## EXERCISE BRIEF
What is the number of lines in the data below that contain "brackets"? Answer with that number and no other words.

(Records from a data source)
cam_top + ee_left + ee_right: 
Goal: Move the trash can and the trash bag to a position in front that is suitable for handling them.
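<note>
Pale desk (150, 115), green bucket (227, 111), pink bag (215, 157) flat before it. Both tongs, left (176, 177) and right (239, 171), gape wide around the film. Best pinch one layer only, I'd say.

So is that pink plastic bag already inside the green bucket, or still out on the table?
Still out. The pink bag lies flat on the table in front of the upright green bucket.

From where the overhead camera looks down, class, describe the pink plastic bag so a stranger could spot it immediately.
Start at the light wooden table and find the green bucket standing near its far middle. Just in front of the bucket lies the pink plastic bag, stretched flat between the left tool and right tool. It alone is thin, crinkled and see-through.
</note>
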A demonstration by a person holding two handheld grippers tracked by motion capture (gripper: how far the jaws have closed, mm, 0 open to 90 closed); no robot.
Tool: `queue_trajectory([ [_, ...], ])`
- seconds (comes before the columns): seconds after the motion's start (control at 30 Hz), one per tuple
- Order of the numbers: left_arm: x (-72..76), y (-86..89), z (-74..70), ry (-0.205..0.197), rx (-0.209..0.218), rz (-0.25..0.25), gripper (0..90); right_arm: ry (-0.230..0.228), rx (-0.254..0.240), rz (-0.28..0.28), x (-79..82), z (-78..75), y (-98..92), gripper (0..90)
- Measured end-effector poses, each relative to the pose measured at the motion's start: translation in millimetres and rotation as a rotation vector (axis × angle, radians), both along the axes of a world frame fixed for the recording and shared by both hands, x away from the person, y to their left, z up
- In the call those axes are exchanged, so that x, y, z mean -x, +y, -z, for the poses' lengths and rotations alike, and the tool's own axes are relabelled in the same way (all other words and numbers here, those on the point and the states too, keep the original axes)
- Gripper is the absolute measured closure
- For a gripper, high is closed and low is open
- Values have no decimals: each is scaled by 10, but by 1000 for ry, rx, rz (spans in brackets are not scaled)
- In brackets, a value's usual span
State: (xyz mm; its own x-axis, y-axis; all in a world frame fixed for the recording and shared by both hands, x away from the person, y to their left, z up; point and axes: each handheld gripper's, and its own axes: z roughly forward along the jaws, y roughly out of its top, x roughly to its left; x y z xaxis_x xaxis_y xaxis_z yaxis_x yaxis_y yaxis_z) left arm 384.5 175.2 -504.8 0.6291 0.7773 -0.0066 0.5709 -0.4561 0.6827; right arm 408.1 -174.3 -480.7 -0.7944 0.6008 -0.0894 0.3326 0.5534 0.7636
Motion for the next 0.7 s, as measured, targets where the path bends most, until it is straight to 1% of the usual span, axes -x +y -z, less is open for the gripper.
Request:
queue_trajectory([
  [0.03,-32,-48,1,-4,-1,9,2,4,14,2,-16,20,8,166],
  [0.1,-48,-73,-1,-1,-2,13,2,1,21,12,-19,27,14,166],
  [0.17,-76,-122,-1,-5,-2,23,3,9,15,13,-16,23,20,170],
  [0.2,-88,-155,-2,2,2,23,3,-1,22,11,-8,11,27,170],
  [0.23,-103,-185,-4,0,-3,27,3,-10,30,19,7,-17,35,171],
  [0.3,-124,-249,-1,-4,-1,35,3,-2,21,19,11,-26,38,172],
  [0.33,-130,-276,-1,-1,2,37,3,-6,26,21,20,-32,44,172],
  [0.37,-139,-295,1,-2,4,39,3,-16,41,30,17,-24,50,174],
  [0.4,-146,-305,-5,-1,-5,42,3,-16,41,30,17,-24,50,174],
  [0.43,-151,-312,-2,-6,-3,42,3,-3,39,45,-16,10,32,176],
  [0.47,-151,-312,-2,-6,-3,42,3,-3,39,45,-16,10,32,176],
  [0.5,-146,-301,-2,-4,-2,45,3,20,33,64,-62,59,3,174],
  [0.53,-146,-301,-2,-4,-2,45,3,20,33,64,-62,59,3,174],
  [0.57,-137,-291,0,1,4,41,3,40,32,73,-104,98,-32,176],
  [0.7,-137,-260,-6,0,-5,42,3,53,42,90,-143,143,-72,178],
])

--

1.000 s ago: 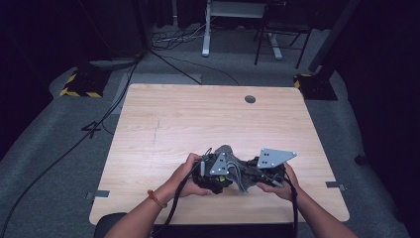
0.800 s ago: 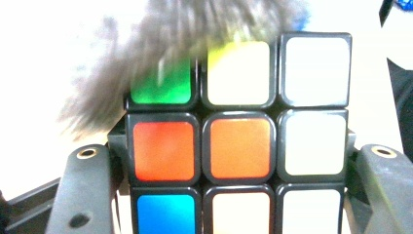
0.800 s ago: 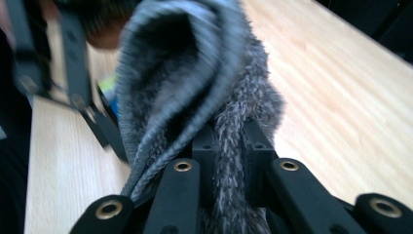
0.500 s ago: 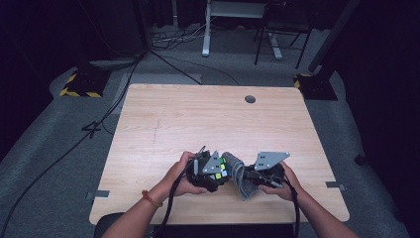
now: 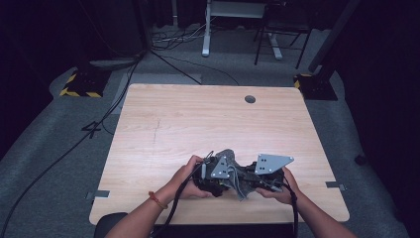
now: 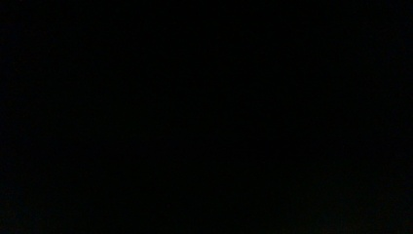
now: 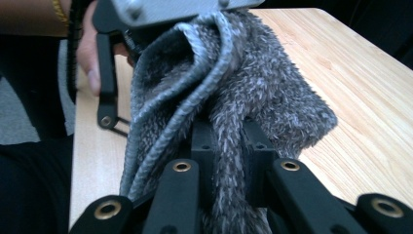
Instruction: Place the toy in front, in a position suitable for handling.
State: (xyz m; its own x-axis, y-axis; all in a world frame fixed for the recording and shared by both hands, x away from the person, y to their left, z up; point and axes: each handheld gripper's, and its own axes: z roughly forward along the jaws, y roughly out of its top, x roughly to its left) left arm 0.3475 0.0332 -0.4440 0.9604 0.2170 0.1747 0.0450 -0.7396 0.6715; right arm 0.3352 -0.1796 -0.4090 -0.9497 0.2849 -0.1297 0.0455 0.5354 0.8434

## OUTPUT OF THE EXERCISE
2